ゲームは魔法学園中等部から始まる。始まりは数十年ぶりに平民から魔法学園に入学する事になるアン・ソフィが冒頭で、カール王子と廊下の曲がり角でぶつかり、出逢う事から始まる。そして、それから悪役令嬢クリスの悪役ぶりがエスカレートする事になる。嫉妬にかられたクリスはアンを散々いじめる。それを左大臣の娘アリス・ヴァーサや俺様の義妹ベアトリスが庇い、物語が進行する。物語では、アンとクリスとアリス、ベアトリスの関係に第三王子のカールの他、隣国の王子イェスタ、上級生のアドロフ第一王子などが絡み、それぞれ最愛のパートナーを探る。
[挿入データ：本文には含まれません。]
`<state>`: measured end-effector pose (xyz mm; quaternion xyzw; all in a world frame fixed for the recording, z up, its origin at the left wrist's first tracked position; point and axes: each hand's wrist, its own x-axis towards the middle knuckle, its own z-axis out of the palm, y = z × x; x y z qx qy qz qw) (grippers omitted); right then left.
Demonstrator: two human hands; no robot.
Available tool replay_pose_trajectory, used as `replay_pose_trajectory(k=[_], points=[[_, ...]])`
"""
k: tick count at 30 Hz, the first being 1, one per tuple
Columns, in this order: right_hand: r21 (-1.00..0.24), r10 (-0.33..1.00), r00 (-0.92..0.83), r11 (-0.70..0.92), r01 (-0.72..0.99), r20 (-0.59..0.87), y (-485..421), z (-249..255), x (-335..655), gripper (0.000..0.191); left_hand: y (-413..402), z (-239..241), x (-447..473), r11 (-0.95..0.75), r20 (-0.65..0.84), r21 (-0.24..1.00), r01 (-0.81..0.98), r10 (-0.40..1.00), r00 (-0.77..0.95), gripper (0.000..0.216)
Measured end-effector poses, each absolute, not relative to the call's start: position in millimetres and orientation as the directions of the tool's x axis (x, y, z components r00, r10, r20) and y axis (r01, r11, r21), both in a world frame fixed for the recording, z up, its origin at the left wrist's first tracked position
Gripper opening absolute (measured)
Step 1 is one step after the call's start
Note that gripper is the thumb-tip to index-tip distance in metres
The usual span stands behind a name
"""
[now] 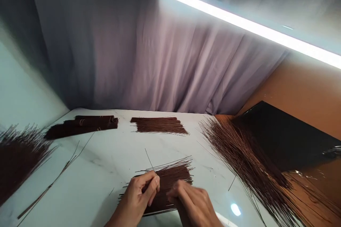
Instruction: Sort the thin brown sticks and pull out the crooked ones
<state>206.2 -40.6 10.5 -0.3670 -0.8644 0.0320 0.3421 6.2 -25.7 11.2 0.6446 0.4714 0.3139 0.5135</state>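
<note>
Low in the view, my left hand [141, 191] is closed in a pinch. From its fingertips a thin dark stick [149, 159] slants up and to the left. Just to its right, my right hand [193, 198] is closed with the fingers curled down; whatever lies in its grip is hidden. Both hands are above a woven-looking mat of dark brown thin sticks [176, 175], which lies on the white marbled tabletop [106, 177]. Loose stick ends jut from the mat's far and side edges, and the hands cover part of it.
A flat layer of brown sticks [160, 125] and a dark rolled bundle [93, 123] lie farther back. Big loose stick piles are at the left [18, 159] and right [247, 159]. A few long sticks [50, 186] lie left. A grey curtain [165, 60] hangs behind the table.
</note>
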Motion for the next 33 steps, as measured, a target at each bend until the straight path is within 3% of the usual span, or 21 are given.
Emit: replay_pose_trajectory(k=[4,10,14,20,27,33], points=[[-0.539,0.817,-0.346,0.567,0.622,0.461,-52.4,-20.9,208.0,0.017,-27.4,15.2,1.9,0.022,-0.091,0.983,0.185,0.924,0.371,0.050],[-0.649,0.842,-0.386,0.537,0.539,0.376,-35.3,18.2,218.2,0.020,-29.0,27.3,-2.3,0.280,-0.266,0.959,0.029,0.867,0.421,0.052],[-0.620,0.822,-0.438,0.564,0.546,0.363,-34.1,27.5,213.3,0.020,-25.2,26.1,-0.9,0.254,-0.245,0.967,0.016,0.910,0.334,0.051],[-0.615,0.829,-0.517,0.525,0.588,0.213,-19.4,45.4,229.4,0.022,-18.2,8.9,-0.8,0.201,-0.197,0.980,0.006,0.953,0.231,0.048],[-0.318,0.690,-0.644,0.724,0.612,0.330,24.2,77.3,245.9,0.025,-16.3,9.0,-7.0,0.168,-0.202,0.978,0.125,0.917,0.345,0.045],[-0.227,0.657,-0.663,0.750,0.621,0.360,25.0,84.2,242.0,0.022,-13.8,2.0,-6.0,0.212,-0.222,0.975,0.068,0.915,0.336,0.054]])
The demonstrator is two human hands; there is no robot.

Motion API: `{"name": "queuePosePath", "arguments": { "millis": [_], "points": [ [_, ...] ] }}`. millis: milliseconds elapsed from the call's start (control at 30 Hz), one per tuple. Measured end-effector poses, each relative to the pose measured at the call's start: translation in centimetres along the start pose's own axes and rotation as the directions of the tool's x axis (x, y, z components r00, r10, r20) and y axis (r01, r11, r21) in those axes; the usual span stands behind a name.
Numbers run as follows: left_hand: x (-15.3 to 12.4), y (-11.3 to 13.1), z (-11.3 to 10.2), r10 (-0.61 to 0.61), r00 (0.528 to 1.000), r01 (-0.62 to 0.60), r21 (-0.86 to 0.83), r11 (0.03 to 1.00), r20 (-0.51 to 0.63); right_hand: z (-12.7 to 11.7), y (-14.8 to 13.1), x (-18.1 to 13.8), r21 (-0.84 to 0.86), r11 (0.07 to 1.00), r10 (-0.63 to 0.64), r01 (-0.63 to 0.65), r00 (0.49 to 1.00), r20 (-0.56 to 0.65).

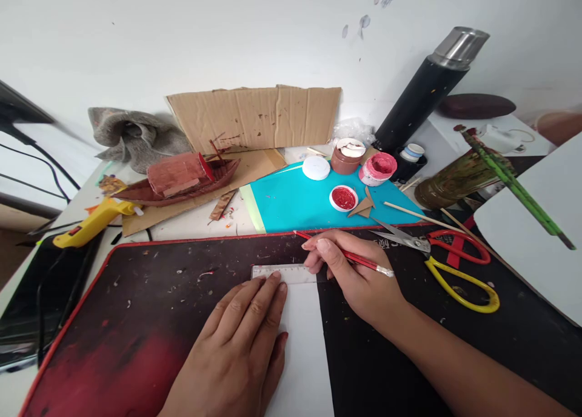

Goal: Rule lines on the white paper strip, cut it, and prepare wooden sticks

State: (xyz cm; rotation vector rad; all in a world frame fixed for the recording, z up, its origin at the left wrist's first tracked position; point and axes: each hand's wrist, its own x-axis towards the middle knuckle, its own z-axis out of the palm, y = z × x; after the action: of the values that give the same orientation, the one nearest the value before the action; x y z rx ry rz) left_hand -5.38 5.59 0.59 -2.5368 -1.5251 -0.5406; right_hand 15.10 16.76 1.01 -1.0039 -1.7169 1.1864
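My left hand lies flat with its fingers stretched out. Its fingertips press on a clear ruler laid across the top of a white sheet of paper. Pinched in the fingers of my right hand is a red pencil, its tip pointing left and raised toward the mat's far edge. The right fingers are just beyond the ruler's right part. Paper and ruler rest on a dark mat with a red border; my left hand hides part of the paper.
Scissors lie right of my right hand. Beyond the mat are a red model boat, a blue sheet, paint jars and a cap of red paint. A yellow glue gun lies left; a black thermos leans right.
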Motion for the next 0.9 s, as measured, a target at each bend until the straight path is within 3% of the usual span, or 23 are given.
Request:
{"name": "queuePosePath", "arguments": {
  "millis": [900],
  "points": [
    [0.08,-0.05,-0.14,-0.008,1.000,0.008,0.000,1.000,0.008,0.06,0.17,0.02,0.016,1.000,0.013,-0.013,1.000,-0.006]
  ]
}}
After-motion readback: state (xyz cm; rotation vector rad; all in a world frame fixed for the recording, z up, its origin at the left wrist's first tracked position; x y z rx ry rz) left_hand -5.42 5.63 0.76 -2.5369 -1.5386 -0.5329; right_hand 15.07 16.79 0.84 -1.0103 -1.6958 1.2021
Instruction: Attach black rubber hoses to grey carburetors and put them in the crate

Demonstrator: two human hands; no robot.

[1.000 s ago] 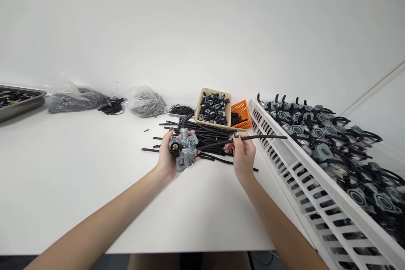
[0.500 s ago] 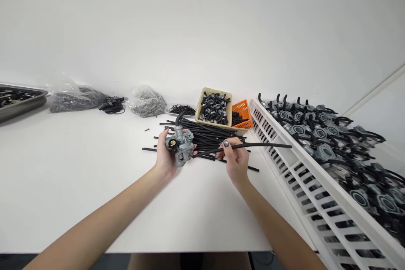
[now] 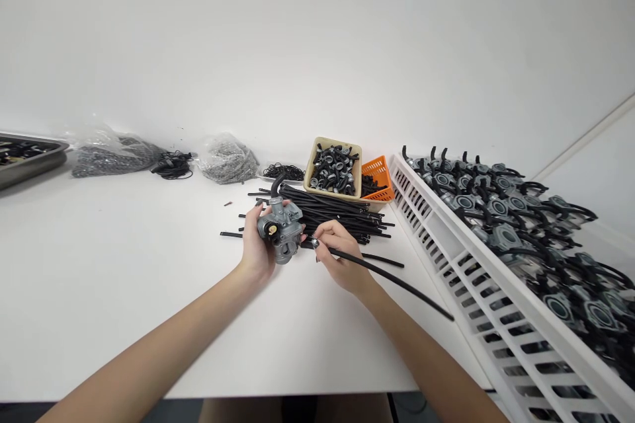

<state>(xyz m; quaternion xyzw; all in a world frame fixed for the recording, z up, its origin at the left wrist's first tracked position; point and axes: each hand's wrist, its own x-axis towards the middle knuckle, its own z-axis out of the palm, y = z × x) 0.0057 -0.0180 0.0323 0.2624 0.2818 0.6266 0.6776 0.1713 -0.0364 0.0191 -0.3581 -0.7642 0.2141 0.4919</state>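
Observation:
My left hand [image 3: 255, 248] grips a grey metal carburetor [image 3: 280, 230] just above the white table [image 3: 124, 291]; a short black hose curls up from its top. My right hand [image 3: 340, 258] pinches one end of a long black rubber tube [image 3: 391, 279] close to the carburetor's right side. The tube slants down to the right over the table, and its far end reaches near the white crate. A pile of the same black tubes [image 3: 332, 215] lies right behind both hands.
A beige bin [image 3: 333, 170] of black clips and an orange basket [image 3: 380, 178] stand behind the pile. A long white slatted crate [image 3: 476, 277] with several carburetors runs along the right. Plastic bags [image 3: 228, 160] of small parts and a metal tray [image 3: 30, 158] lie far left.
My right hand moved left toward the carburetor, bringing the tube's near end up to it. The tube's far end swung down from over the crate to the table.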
そして、最後に選んだ主人公と選んだ攻略対象と結ばれた時、ハッピーエンドとなり、うまくいかない時、バットエンドになる。


 この物語の最後は魔法学園高等部の卒業パーティで終わる。ここで、悪役令嬢クリスへの婚約破棄が行われ、そして、クリスは悪役令嬢として惨めな末路を辿って行く。攻略対象はここで、主人公に愛の言葉を紡ぎ、告白をして、求婚する、そして、新たな、婚約が成立する。政略結婚では無く、相思相愛のカップルが誕生するのだ。しかし、失意のクリスは嫉妬のあまり、新たな婚約者達に絡み、取り返しがつかない暴言を吐く。そして、それが不敬罪とみなされ、裁判にかけられ、死刑へとなる。


 あーちゃんの話では、クリスの死刑はゲームのファンからも異論があったそうだ。クリスの過去は同情すべき点もあり、そもそも、暴言だけで死刑と言うのは酷すぎないか? と言うものだ。ざまぁは感じるが、死刑はやりすぎだろうという事だ。クリスは人を殺した訳でも無く、重犯罪を犯した訳では無い。果てしなく、性格が悪いだけの小悪党なのだ。



 何にせよ、ゲームは始まった。俺様は破滅フラグを回避して、幸せな修道院生活を目指して頑張る。ちなみに修道院は朝早く起きて、正殿の掃除やお祈り、ボランティア活動などをして、結構ハードだが、残業もないし、自由な時間もある。前世のブラック企業勤めの俺様にとって、超ホワイト企業にしか見えない。目指せ修道院生活!